## WHAT IS NEEDED:
When the material ends, stop; until then, set down every line exactly.

## COLLECTED MATERIAL:
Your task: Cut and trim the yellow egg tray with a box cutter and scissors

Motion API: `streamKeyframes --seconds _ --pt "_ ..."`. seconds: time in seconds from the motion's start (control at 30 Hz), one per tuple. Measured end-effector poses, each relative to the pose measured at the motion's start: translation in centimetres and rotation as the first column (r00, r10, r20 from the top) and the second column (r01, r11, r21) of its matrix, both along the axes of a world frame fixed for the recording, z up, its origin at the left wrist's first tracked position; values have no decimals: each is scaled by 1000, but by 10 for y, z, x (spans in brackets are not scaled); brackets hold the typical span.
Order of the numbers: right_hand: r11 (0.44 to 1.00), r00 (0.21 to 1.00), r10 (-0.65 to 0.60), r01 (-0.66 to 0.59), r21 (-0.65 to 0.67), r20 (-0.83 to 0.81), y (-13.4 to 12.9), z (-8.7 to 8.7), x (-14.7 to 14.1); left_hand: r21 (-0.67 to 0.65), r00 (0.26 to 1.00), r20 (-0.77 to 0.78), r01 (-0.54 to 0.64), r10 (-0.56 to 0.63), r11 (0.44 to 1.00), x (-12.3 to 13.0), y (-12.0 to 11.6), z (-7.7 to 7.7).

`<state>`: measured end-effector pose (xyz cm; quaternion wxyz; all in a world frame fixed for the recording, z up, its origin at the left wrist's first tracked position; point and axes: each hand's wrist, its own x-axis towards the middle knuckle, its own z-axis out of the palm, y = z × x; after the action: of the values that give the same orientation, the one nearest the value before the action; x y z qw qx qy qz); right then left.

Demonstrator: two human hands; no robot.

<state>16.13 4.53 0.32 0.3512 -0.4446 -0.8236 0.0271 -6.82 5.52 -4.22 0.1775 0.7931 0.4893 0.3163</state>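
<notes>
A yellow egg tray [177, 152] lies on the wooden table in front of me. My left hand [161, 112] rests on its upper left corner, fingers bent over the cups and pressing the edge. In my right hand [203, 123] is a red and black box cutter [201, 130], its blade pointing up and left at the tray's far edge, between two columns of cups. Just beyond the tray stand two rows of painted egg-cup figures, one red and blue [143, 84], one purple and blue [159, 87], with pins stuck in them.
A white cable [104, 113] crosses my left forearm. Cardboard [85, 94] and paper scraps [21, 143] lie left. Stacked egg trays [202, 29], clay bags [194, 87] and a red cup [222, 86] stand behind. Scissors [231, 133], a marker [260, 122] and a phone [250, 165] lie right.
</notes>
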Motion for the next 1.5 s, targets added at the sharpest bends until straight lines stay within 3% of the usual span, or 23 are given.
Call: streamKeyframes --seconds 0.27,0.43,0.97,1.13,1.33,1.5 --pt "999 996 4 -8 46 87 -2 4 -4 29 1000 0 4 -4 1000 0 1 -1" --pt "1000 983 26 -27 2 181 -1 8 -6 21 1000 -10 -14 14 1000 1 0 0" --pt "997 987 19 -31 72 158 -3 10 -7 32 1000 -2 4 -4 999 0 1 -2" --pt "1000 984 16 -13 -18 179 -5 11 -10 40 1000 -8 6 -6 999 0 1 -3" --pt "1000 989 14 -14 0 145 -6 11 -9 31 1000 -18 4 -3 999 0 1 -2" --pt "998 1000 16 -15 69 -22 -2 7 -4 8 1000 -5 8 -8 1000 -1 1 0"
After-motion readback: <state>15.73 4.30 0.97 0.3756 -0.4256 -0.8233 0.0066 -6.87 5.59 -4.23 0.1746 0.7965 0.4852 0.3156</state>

## WRITTEN SOLUTION:
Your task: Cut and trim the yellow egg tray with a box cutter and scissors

Motion API: `streamKeyframes --seconds _ --pt "_ ..."`. seconds: time in seconds from the motion's start (control at 30 Hz), one per tuple. Measured end-effector poses, each relative to the pose measured at the motion's start: translation in centimetres and rotation as the first column (r00, r10, r20 from the top) and the second column (r01, r11, r21) of its matrix, both along the axes of a world frame fixed for the recording, z up, its origin at the left wrist's first tracked position; values have no decimals: each is scaled by 1000, but by 10 for y, z, x (spans in brackets are not scaled); brackets hold the typical span.
Order of the numbers: right_hand: r11 (0.44 to 1.00), r00 (0.21 to 1.00), r10 (-0.65 to 0.60), r01 (-0.66 to 0.59), r21 (-0.65 to 0.67), r20 (-0.83 to 0.81), y (-13.4 to 12.9), z (-8.7 to 8.7), x (-14.7 to 14.1); left_hand: r21 (-0.67 to 0.65), r00 (0.26 to 1.00), r20 (-0.77 to 0.78), r01 (-0.54 to 0.64), r10 (-0.56 to 0.63), r11 (0.44 to 1.00), x (-12.3 to 13.0), y (-12.0 to 11.6), z (-7.7 to 7.7).

`<state>`: measured end-effector pose (xyz cm; quaternion wxyz; all in a world frame fixed for the recording, z up, its origin at the left wrist's first tracked position; point and axes: each hand's wrist, its own x-axis towards the middle knuckle, its own z-axis out of the palm, y = z × x; after the action: of the values that give the same orientation, the one nearest the value before the action; x y z qw qx qy qz); right then left.

Demonstrator: two human hands; no robot.

<state>16.13 4.53 0.32 0.3512 -0.4446 -0.8236 0.0271 -6.82 5.52 -4.22 0.1775 0.7931 0.4893 0.3163</state>
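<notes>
A yellow egg tray [177, 152] lies on the wooden table in front of me. My left hand [161, 112] rests on its upper left corner, fingers bent over the cups and pressing the edge. In my right hand [203, 123] is a red and black box cutter [201, 130], its blade pointing up and left at the tray's far edge, between two columns of cups. Just beyond the tray stand two rows of painted egg-cup figures, one red and blue [143, 84], one purple and blue [159, 87], with pins stuck in them.
A white cable [104, 113] crosses my left forearm. Cardboard [85, 94] and paper scraps [21, 143] lie left. Stacked egg trays [202, 29], clay bags [194, 87] and a red cup [222, 86] stand behind. Scissors [231, 133], a marker [260, 122] and a phone [250, 165] lie right.
</notes>
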Motion for the next 1.5 s, targets added at the sharpest bends until straight lines stay within 3% of the usual span, or 23 are given.
Call: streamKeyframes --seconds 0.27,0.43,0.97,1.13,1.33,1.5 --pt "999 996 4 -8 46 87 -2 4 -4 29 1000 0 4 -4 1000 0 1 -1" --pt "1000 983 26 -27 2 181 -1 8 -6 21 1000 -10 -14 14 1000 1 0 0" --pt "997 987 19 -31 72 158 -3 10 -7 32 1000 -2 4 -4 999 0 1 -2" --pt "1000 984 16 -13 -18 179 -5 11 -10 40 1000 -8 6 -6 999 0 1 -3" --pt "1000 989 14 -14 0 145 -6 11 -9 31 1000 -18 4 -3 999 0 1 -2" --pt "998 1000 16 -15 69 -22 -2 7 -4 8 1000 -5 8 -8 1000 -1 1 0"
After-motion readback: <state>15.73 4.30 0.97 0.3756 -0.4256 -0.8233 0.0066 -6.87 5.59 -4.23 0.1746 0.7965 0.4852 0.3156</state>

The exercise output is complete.